| Instructions to follow |
Reprint the entries without altering anything.

| Available records |
********

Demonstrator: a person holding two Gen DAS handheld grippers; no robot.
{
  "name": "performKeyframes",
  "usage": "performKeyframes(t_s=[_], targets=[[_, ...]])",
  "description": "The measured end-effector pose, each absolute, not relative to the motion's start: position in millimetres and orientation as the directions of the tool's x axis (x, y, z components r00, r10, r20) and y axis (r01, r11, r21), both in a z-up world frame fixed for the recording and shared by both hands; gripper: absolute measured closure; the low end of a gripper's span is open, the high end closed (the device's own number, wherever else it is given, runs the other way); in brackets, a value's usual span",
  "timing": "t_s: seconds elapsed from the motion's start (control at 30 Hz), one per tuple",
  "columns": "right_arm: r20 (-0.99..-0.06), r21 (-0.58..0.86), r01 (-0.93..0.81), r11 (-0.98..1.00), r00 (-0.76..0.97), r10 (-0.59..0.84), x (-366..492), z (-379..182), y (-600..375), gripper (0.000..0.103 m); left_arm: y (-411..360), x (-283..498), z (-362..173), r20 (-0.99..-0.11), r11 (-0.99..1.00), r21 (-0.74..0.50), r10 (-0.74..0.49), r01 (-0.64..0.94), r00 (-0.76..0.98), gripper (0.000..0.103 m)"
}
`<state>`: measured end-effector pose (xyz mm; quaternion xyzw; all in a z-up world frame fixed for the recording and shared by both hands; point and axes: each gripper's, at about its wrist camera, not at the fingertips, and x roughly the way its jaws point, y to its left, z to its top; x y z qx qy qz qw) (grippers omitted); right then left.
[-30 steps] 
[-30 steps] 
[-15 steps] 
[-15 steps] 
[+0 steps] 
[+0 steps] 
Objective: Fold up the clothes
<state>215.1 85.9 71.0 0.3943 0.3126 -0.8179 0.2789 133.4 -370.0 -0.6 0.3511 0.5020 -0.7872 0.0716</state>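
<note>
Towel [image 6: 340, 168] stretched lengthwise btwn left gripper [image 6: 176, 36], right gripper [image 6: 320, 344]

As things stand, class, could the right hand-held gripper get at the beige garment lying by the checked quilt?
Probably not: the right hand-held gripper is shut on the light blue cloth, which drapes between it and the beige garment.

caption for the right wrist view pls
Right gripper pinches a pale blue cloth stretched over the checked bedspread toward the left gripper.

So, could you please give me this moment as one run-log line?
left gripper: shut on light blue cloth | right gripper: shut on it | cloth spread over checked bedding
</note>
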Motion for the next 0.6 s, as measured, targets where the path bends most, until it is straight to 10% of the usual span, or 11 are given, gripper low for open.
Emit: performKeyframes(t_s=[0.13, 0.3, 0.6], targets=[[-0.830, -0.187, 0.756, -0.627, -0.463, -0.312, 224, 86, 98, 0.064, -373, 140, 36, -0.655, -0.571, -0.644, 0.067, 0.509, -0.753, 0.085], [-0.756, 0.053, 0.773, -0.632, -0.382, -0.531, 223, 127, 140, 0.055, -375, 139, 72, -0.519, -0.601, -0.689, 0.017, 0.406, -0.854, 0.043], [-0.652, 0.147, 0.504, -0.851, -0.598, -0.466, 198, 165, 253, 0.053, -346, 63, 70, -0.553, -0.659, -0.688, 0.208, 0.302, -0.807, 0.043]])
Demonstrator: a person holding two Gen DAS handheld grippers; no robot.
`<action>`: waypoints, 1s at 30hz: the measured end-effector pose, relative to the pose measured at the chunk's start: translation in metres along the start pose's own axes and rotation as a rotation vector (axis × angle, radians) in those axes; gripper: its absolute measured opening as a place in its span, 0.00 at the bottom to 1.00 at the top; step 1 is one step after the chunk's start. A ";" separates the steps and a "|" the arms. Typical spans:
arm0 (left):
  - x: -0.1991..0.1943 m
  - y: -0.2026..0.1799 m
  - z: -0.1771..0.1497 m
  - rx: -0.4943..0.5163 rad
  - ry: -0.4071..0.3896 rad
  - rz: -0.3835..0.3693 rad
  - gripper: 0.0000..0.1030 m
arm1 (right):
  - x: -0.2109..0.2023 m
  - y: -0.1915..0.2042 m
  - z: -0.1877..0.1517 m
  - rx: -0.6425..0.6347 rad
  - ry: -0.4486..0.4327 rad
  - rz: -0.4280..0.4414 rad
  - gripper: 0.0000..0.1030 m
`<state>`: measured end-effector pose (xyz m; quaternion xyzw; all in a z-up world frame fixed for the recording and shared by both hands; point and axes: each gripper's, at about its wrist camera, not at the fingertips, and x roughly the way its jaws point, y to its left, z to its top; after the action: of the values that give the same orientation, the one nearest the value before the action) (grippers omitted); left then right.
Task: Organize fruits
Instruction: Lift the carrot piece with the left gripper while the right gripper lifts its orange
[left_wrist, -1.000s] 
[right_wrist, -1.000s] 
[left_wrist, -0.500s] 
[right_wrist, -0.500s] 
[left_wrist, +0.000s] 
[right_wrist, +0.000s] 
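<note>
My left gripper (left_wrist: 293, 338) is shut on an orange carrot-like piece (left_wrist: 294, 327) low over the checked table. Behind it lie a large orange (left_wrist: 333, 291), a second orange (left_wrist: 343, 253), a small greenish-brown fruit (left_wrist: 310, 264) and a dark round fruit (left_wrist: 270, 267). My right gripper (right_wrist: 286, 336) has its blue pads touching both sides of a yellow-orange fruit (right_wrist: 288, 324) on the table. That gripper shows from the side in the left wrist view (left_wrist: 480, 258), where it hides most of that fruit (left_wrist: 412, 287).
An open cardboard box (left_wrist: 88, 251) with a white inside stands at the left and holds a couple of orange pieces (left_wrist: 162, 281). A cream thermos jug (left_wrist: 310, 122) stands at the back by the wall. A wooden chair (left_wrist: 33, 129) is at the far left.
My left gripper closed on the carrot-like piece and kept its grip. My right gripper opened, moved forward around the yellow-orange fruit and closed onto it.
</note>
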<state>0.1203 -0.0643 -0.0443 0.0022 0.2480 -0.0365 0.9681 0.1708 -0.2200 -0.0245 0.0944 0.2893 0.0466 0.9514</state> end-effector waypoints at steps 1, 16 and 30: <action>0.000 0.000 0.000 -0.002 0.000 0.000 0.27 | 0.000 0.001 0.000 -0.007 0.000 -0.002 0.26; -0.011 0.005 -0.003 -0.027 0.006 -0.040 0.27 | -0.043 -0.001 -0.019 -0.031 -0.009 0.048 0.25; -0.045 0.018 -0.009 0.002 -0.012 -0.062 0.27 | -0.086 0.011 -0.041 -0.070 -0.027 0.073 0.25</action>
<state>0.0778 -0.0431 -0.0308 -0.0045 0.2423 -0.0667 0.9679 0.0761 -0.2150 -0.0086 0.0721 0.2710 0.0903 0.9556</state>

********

| Solution for this exercise |
Demonstrator: a person holding two Gen DAS handheld grippers; no robot.
{
  "name": "performKeyframes",
  "usage": "performKeyframes(t_s=[_], targets=[[_, ...]])",
  "description": "The measured end-effector pose, each absolute, not relative to the motion's start: position in millimetres and orientation as the directions of the tool's x axis (x, y, z components r00, r10, r20) and y axis (r01, r11, r21), both in a z-up world frame fixed for the recording and shared by both hands; gripper: absolute measured closure; the low end of a gripper's span is open, the high end closed (the device's own number, wherever else it is given, runs the other way); in brackets, a value's usual span",
  "timing": "t_s: seconds elapsed from the motion's start (control at 30 Hz), one per tuple",
  "columns": "right_arm: r20 (-0.99..-0.06), r21 (-0.58..0.86), r01 (-0.93..0.81), r11 (-0.98..1.00), r00 (-0.76..0.97), r10 (-0.59..0.84), x (-366..492), z (-379..182), y (-600..375), gripper (0.000..0.103 m); left_arm: y (-411..360), x (-283..498), z (-362..173), r20 (-0.99..-0.11), r11 (-0.99..1.00), r21 (-0.74..0.50), r10 (-0.74..0.49), r01 (-0.64..0.94), r00 (-0.76..0.98), gripper (0.000..0.103 m)"
}
`<state>`: measured end-effector pose (xyz mm; quaternion xyzw; all in a z-up world frame fixed for the recording and shared by both hands; point and axes: each gripper's, at about its wrist camera, not at the fingertips, and x roughly the way its jaws point, y to its left, z to its top; x y z qx qy qz qw) (grippers omitted); right then left.
[-30 steps] 
[-30 steps] 
[-15 steps] 
[-15 steps] 
[+0 steps] 
[+0 steps] 
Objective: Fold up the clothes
<state>215.1 85.9 71.0 0.3943 0.3126 -0.8179 0.2789 133.4 -370.0 -0.6 0.3511 0.5020 -0.7872 0.0716</state>
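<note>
Towel [image 6: 340, 168] stretched lengthwise btwn left gripper [image 6: 176, 36], right gripper [image 6: 320, 344]

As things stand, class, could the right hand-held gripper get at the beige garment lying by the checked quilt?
Probably not: the right hand-held gripper is shut on the light blue cloth, which drapes between it and the beige garment.

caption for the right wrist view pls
Right gripper pinches a pale blue cloth stretched over the checked bedspread toward the left gripper.

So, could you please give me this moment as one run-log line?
left gripper: shut on light blue cloth | right gripper: shut on it | cloth spread over checked bedding
</note>
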Motion for the next 0.6 s, as measured, targets where the path bends most, until it is straight to 10% of the usual span, or 11 are given, gripper low for open.
Emit: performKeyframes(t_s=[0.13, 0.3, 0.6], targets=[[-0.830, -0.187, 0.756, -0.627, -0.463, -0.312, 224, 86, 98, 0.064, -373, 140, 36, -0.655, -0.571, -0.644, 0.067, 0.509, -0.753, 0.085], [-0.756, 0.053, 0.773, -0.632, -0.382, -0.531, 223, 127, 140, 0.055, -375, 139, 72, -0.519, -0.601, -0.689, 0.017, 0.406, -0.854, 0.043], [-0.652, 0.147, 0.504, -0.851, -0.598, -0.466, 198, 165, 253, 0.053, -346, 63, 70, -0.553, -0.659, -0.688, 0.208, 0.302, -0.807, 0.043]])
Demonstrator: a person holding two Gen DAS handheld grippers; no robot.
`<action>`: waypoints, 1s at 30hz: the measured end-effector pose, relative to the pose measured at the chunk's start: translation in metres along the start pose's own axes and rotation as a rotation vector (axis × angle, radians) in those axes; gripper: its absolute measured opening as a place in its span, 0.00 at the bottom to 1.00 at the top; step 1 is one step after the chunk's start. A ";" separates the steps and a "|" the arms. Typical spans:
arm0 (left):
  - x: -0.1991..0.1943 m
  - y: -0.2026..0.1799 m
  - z: -0.1771..0.1497 m
  - rx: -0.4943..0.5163 rad
  - ry: -0.4071..0.3896 rad
  - rz: -0.3835..0.3693 rad
  - gripper: 0.0000..0.1030 m
arm1 (right):
  - x: -0.2109..0.2023 m
  - y: -0.1915..0.2042 m
  - z: -0.1877..0.1517 m
  - rx: -0.6425..0.6347 rad
  - ry: -0.4486..0.4327 rad
  - rz: -0.4280..0.4414 rad
  - gripper: 0.0000..0.1030 m
`<state>`: measured end-effector pose (xyz m; quaternion xyzw; all in a z-up world frame fixed for the recording and shared by both hands; point and axes: each gripper's, at about its wrist camera, not at the fingertips, and x roughly the way its jaws point, y to its left, z to its top; after the action: of the values that give the same orientation, the one nearest the value before the action) (grippers omitted); left then right.
Task: Organize fruits
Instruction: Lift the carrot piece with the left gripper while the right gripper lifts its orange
[left_wrist, -1.000s] 
[right_wrist, -1.000s] 
[left_wrist, -0.500s] 
[right_wrist, -0.500s] 
[left_wrist, +0.000s] 
[right_wrist, +0.000s] 
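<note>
My left gripper (left_wrist: 293, 338) is shut on an orange carrot-like piece (left_wrist: 294, 327) low over the checked table. Behind it lie a large orange (left_wrist: 333, 291), a second orange (left_wrist: 343, 253), a small greenish-brown fruit (left_wrist: 310, 264) and a dark round fruit (left_wrist: 270, 267). My right gripper (right_wrist: 286, 336) has its blue pads touching both sides of a yellow-orange fruit (right_wrist: 288, 324) on the table. That gripper shows from the side in the left wrist view (left_wrist: 480, 258), where it hides most of that fruit (left_wrist: 412, 287).
An open cardboard box (left_wrist: 88, 251) with a white inside stands at the left and holds a couple of orange pieces (left_wrist: 162, 281). A cream thermos jug (left_wrist: 310, 122) stands at the back by the wall. A wooden chair (left_wrist: 33, 129) is at the far left.
My left gripper closed on the carrot-like piece and kept its grip. My right gripper opened, moved forward around the yellow-orange fruit and closed onto it.
</note>
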<state>0.1203 -0.0643 -0.0443 0.0022 0.2480 -0.0365 0.9681 0.1708 -0.2200 -0.0245 0.0944 0.2893 0.0466 0.9514</state> end-effector waypoints at steps 1, 16 and 30: <action>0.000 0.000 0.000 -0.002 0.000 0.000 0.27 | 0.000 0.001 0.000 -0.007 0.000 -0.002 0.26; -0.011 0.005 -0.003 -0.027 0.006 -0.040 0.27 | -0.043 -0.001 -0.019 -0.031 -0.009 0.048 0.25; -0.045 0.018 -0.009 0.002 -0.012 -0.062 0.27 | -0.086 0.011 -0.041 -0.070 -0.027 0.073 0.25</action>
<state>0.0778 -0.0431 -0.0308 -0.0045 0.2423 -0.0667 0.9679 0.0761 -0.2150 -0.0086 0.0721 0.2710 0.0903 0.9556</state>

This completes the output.